- _ASSIGNED TASK_
If a line in the records contains the string "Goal", show that line.

- _MATERIAL SUPPLIED_
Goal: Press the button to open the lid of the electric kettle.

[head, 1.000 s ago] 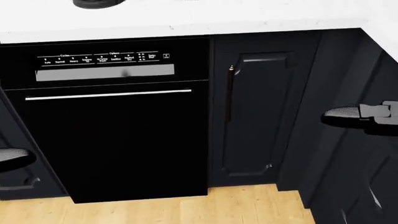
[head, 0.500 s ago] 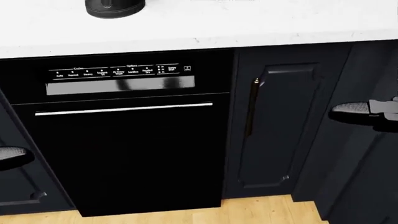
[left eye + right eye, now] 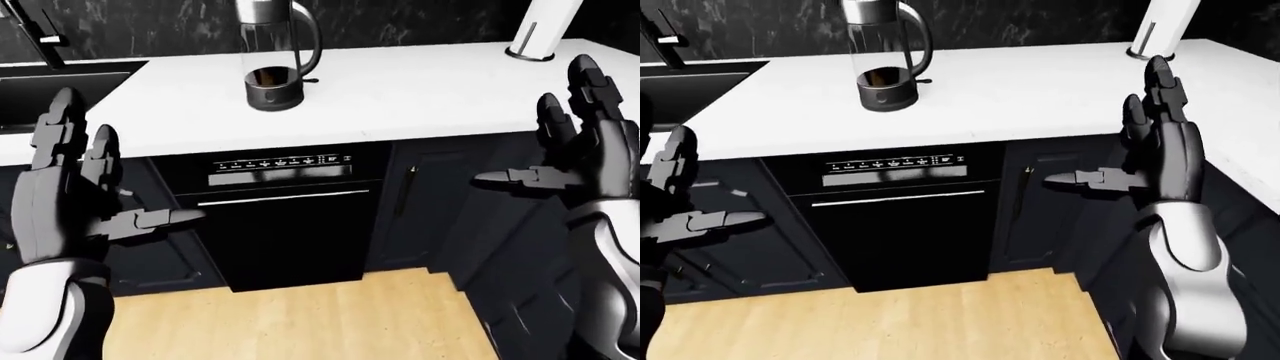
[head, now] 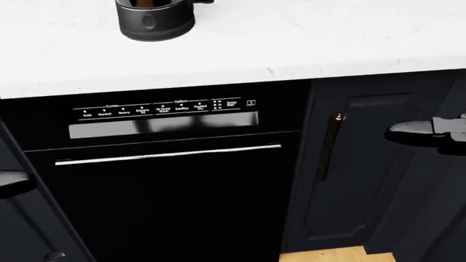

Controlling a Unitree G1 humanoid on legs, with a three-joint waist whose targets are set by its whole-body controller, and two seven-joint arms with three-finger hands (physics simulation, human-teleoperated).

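In the left-eye view the electric kettle point(image 3: 272, 56) stands far on the white counter point(image 3: 420, 86), above the dishwasher point(image 3: 285, 217), with the sink point(image 3: 55, 86) at left and a paper-towel holder point(image 3: 535, 30) far right. The left hand point(image 3: 75, 187) and right hand point(image 3: 580, 142) are raised near the camera, fingers spread wide, well apart from the kettle. In the head view only the kettle's base point(image 4: 155, 22) shows at the top.

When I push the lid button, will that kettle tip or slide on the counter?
Probably some risk. The electric kettle is tall on a small round base, so a sideways shove up high may tip it. The white counter looks smooth, so it could slide. Its clear body looks fragile. Both robot hands, left and right, hang open below.
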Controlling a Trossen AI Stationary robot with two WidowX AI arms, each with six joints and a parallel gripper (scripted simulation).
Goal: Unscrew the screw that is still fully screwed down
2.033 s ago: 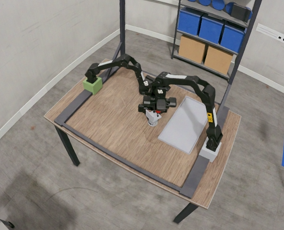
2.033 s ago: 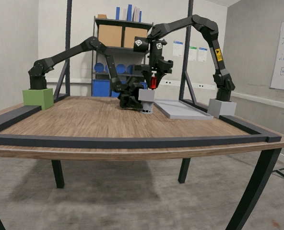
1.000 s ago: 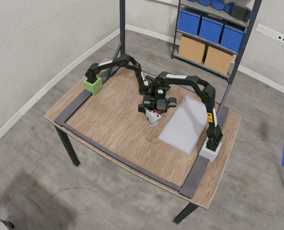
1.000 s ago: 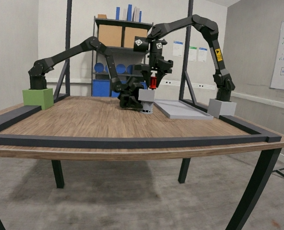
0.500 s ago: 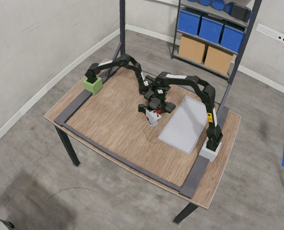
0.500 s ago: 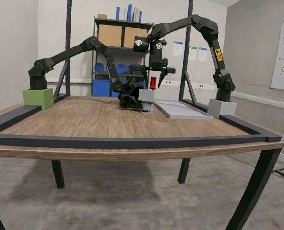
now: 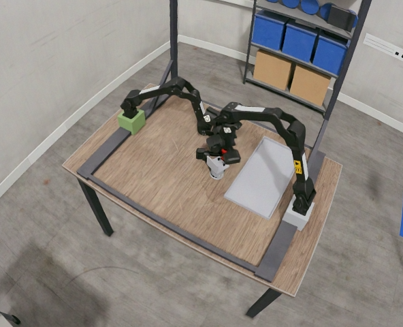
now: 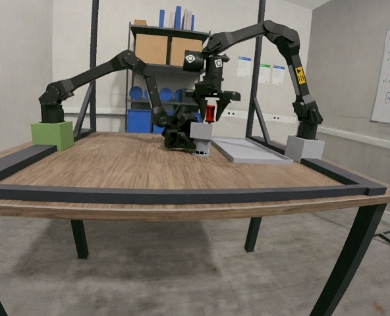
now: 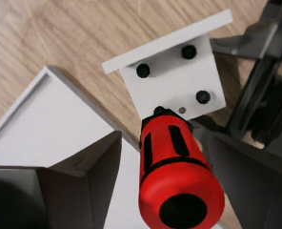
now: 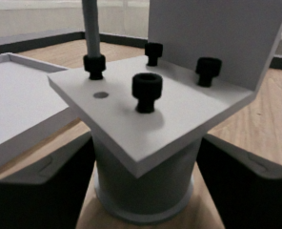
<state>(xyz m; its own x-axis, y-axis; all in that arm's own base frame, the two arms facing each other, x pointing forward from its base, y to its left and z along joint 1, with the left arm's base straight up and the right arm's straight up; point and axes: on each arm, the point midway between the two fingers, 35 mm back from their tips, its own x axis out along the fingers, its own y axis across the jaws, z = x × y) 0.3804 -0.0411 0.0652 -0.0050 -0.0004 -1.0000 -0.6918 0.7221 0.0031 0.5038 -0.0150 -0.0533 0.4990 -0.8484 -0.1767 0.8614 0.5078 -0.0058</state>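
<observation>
The joint module (image 7: 216,174) (image 8: 201,148) (image 10: 146,191) stands upright with the grey bracket (image 8: 201,131) (image 9: 171,83) (image 10: 179,102) on top. Several black screws stand in the bracket, including a near screw (image 10: 147,91), a rear one (image 10: 153,52) and one by the flange (image 10: 209,71); their heads are raised. A red screwdriver (image 7: 224,152) (image 8: 209,113) (image 9: 179,167) stands on the screw (image 10: 94,67) beside a small open hole (image 10: 101,94); this head is raised too. My left gripper (image 8: 211,117) (image 9: 165,137) is open around the handle. My right gripper (image 10: 145,136) is shut on the module body.
A grey tray (image 7: 258,176) (image 8: 250,149) (image 9: 60,129) (image 10: 27,114) lies close beside the module. My two wrists are very close together above and behind the module. A dark frame (image 7: 169,225) (image 8: 174,196) runs along the edge of the wooden table.
</observation>
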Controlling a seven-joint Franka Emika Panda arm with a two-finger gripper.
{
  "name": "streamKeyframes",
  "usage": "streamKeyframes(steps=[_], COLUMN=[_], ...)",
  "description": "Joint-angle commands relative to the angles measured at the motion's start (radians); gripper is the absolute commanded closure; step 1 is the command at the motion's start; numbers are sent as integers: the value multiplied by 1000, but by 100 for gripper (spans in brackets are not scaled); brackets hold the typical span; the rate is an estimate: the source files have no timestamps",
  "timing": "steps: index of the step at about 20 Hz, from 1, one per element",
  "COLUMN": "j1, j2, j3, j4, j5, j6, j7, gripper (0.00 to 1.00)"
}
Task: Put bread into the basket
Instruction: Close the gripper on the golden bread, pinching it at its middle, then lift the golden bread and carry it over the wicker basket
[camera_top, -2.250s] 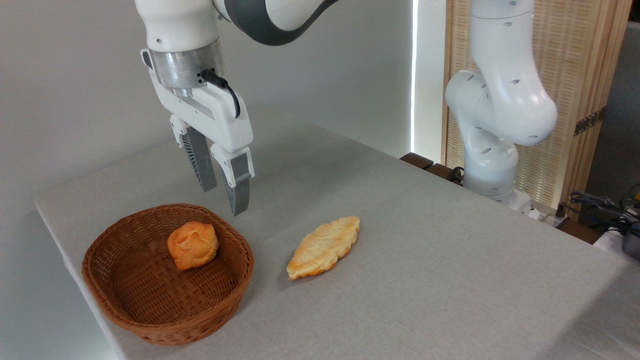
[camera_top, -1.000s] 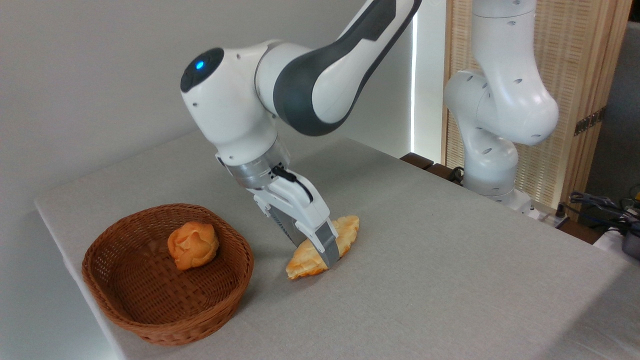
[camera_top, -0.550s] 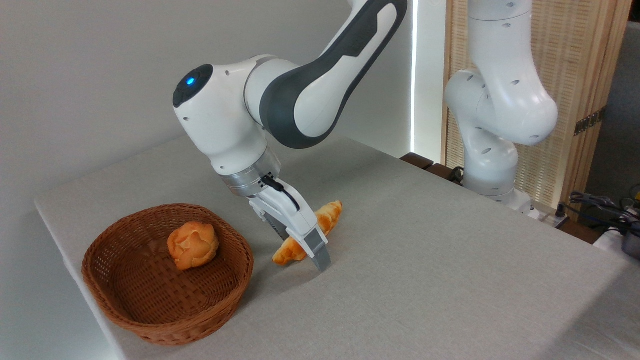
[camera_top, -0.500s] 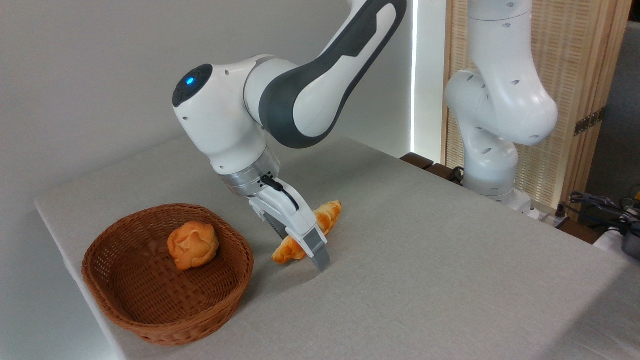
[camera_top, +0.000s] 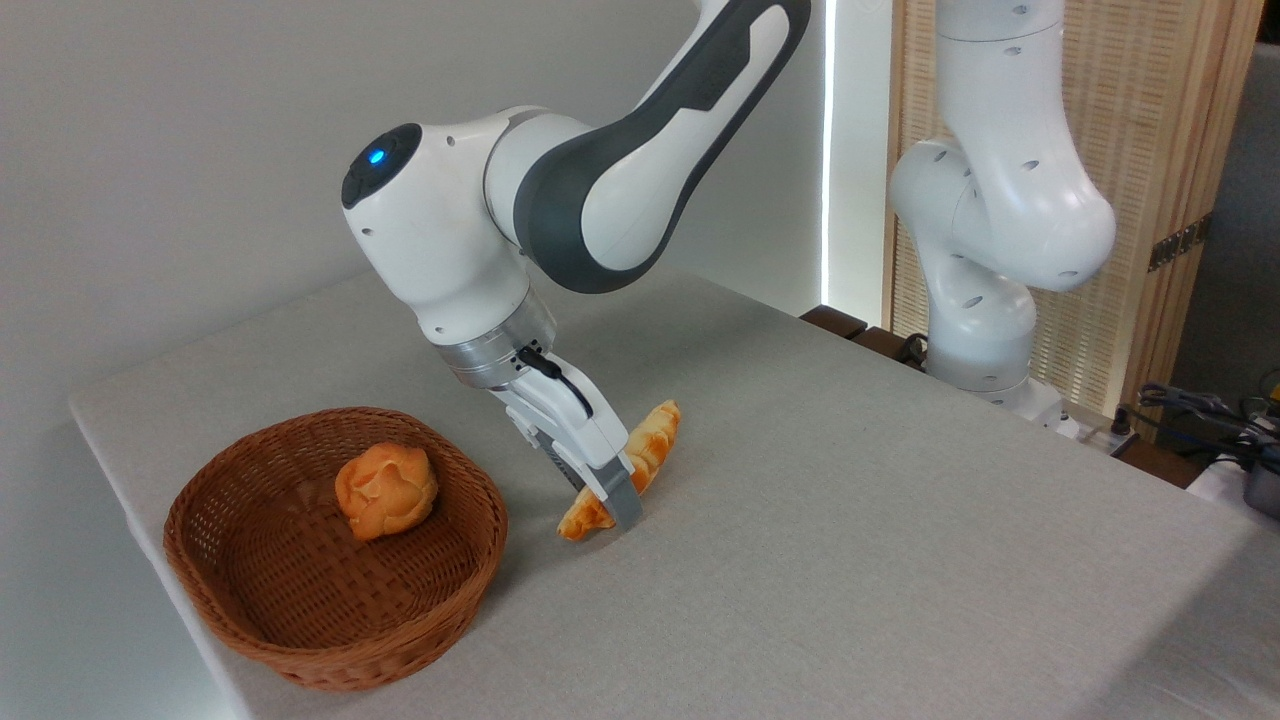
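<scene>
From the fixed camera, I have the gripper (camera_top: 612, 497) clamped on the bread (camera_top: 628, 464), which is tipped on edge just above the table (camera_top: 850, 520). Grasp done, I judge; carrying it left to the basket (camera_top: 330, 545) remains.

The bare grey table (camera_top: 850, 520) lies open to the right and at the front. On the left sits the round brown woven basket (camera_top: 300, 640); its thick rim stands up. A small round orange bun (camera_top: 385, 490) fills the basket's back part.
</scene>
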Motion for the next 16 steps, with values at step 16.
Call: streamKeyframes(steps=[16], j1=[2], j2=[-52], j3=[-49], j4=[151], j5=[-6], j6=[-140], j7=[48], gripper=[80])
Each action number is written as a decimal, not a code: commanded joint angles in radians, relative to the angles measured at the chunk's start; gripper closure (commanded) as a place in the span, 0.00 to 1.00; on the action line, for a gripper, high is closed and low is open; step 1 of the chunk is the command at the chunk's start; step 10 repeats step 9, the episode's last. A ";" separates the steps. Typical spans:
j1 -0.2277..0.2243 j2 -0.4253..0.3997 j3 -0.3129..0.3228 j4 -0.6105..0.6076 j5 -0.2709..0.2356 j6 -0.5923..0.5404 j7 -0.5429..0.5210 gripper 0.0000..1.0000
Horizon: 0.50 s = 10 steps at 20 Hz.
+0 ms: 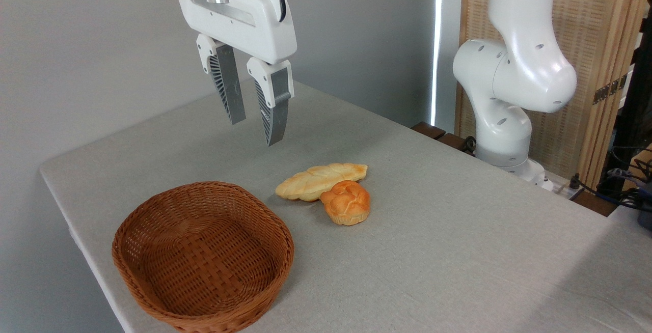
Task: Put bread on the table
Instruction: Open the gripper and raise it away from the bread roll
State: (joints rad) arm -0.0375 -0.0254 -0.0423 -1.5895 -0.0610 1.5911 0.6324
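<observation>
- Camera view: the gripper hangs high over the far left of the table, jaws spread with nothing between them; the bread lies flat on the cloth at centre, touching the bun just right and near of it; the basket stands empty at the near left.
- Judged from this, the loaf is already on the table; the step in hand looks like a retreat, best done by rising clear, jaws apart, without brushing loaf or bun.

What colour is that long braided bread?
Pale yellow bread with lightly browned tips, seen in the fixed camera view.
</observation>
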 commanded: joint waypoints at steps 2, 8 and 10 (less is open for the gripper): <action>-0.008 0.002 0.006 0.020 0.030 -0.001 -0.008 0.00; -0.016 -0.001 0.006 -0.003 0.049 0.027 -0.005 0.00; -0.016 -0.001 0.006 -0.007 0.049 0.027 -0.005 0.00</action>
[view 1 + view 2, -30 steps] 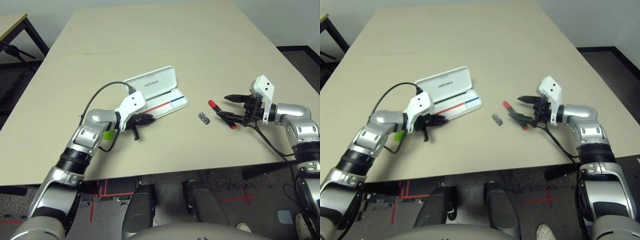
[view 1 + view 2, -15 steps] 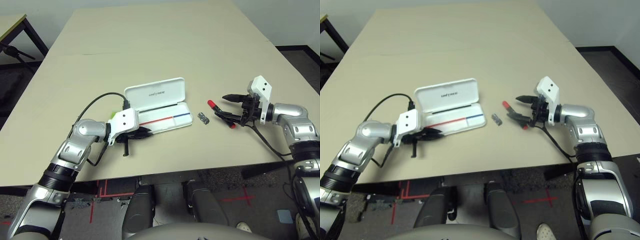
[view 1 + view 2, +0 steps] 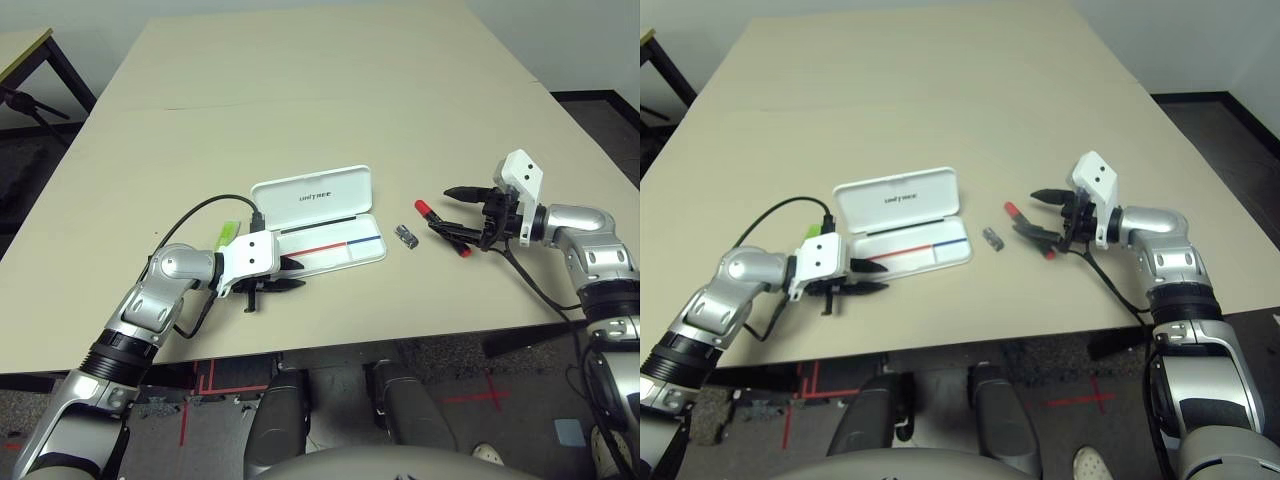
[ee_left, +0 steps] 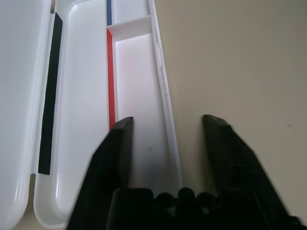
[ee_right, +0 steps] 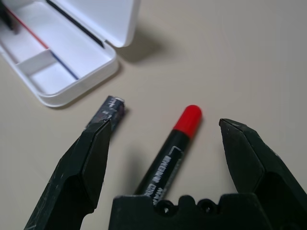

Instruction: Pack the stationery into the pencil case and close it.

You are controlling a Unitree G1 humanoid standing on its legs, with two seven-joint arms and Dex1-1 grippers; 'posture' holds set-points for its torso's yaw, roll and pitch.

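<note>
1. Right now I see the beige table (image 3: 330,90) running from the top edge down past the middle of my head view.
2. Just left of centre lies the pencil case (image 3: 320,225), lid swung up toward the top of the frame, its tray showing a red-and-blue stripe.
3. My left gripper (image 3: 282,283) sits lower left of centre, fingers spread, tips at the tray's near-left corner; I think one finger overhangs the tray wall, but contact is hard to judge.
4. My right gripper (image 3: 458,212) is at the right, jaws wide apart, holding nothing.
5. Between its fingers lies the black marker (image 5: 170,153), red cap pointing toward the case.
6. Behind my left wrist, a lime-green highlighter (image 3: 227,234) peeks out.
7. Smallest, the grey clip (image 3: 406,237) rests between case and marker.
</note>
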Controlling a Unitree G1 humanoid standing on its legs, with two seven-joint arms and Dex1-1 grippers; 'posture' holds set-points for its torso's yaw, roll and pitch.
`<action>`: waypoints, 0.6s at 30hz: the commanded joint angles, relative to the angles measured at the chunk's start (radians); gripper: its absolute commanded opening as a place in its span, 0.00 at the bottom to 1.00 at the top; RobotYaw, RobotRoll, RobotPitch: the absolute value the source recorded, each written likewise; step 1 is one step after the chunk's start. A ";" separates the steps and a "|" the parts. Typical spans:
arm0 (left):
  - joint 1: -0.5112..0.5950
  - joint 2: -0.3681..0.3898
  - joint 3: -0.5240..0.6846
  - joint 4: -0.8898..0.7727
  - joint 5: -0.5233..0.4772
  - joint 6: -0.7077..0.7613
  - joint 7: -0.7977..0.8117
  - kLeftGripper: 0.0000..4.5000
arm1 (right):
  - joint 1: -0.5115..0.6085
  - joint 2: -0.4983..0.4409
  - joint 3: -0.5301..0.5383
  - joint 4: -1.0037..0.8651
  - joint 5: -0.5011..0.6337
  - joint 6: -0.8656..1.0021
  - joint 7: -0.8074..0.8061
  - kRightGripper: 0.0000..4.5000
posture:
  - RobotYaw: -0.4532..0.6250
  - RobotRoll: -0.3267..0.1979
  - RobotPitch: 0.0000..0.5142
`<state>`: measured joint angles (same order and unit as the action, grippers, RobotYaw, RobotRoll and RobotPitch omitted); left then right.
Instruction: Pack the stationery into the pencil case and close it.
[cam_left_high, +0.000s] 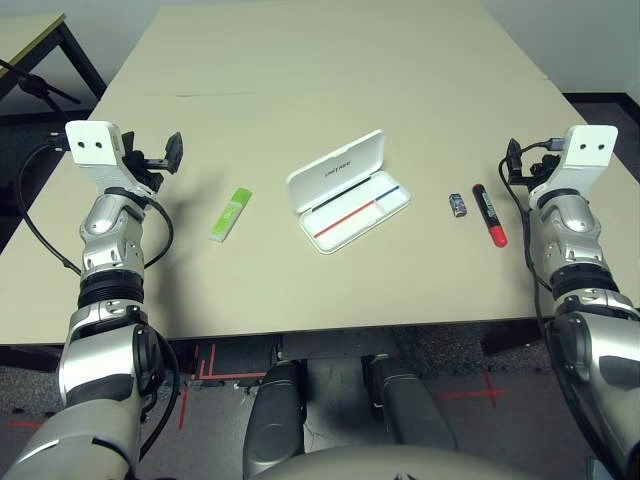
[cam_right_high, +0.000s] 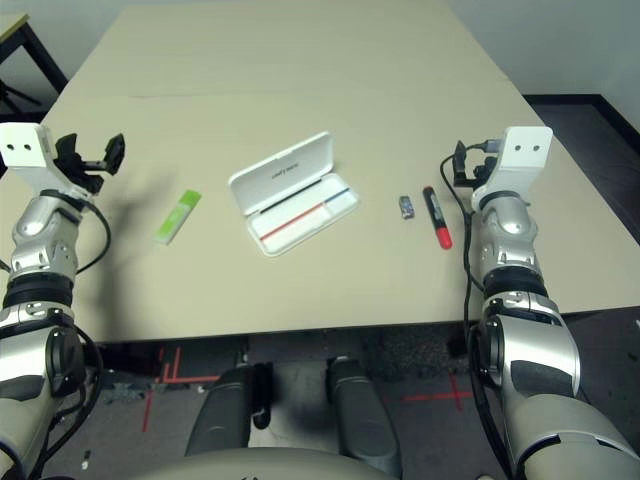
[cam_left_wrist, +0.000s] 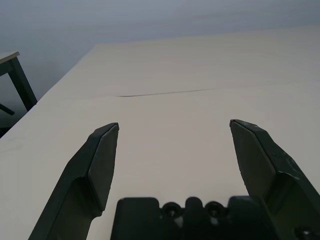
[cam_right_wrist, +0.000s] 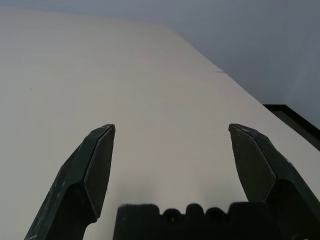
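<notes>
Pencil case (cam_left_high: 349, 205) between marker and block.Pencil case (cam_left_high: 360, 212) between marker (cam_left_high: 231, 214) and block (cam_left_high: 457, 205)

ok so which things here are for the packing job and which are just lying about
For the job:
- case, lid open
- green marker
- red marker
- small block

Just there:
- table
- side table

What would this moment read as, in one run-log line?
case open, empty | marker, block, red pen on table | left gripper, right gripper open, empty
</notes>
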<state>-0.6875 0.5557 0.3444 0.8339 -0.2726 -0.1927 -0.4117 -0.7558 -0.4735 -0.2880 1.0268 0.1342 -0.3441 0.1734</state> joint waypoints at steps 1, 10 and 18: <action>0.012 0.009 0.009 -0.001 0.002 0.003 0.004 0.99 | -0.013 -0.006 -0.002 0.020 0.000 0.003 -0.002 1.00 | 0.36 0.62 0.29; 0.011 0.002 0.009 0.010 0.002 -0.003 0.004 0.99 | -0.010 -0.012 -0.004 0.019 0.000 0.000 0.003 1.00 | 0.34 0.62 0.29; 0.004 0.002 -0.007 -0.017 -0.001 0.009 -0.038 0.99 | 0.001 -0.051 0.007 -0.012 0.015 0.027 0.128 1.00 | 0.33 0.62 0.29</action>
<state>-0.6876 0.5553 0.3446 0.8342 -0.2728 -0.1927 -0.4287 -0.7661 -0.5090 -0.2872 1.0271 0.1388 -0.3384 0.2524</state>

- _RESULT FOR THIS TASK_
Goal: Press the button to open the lid of the electric kettle.
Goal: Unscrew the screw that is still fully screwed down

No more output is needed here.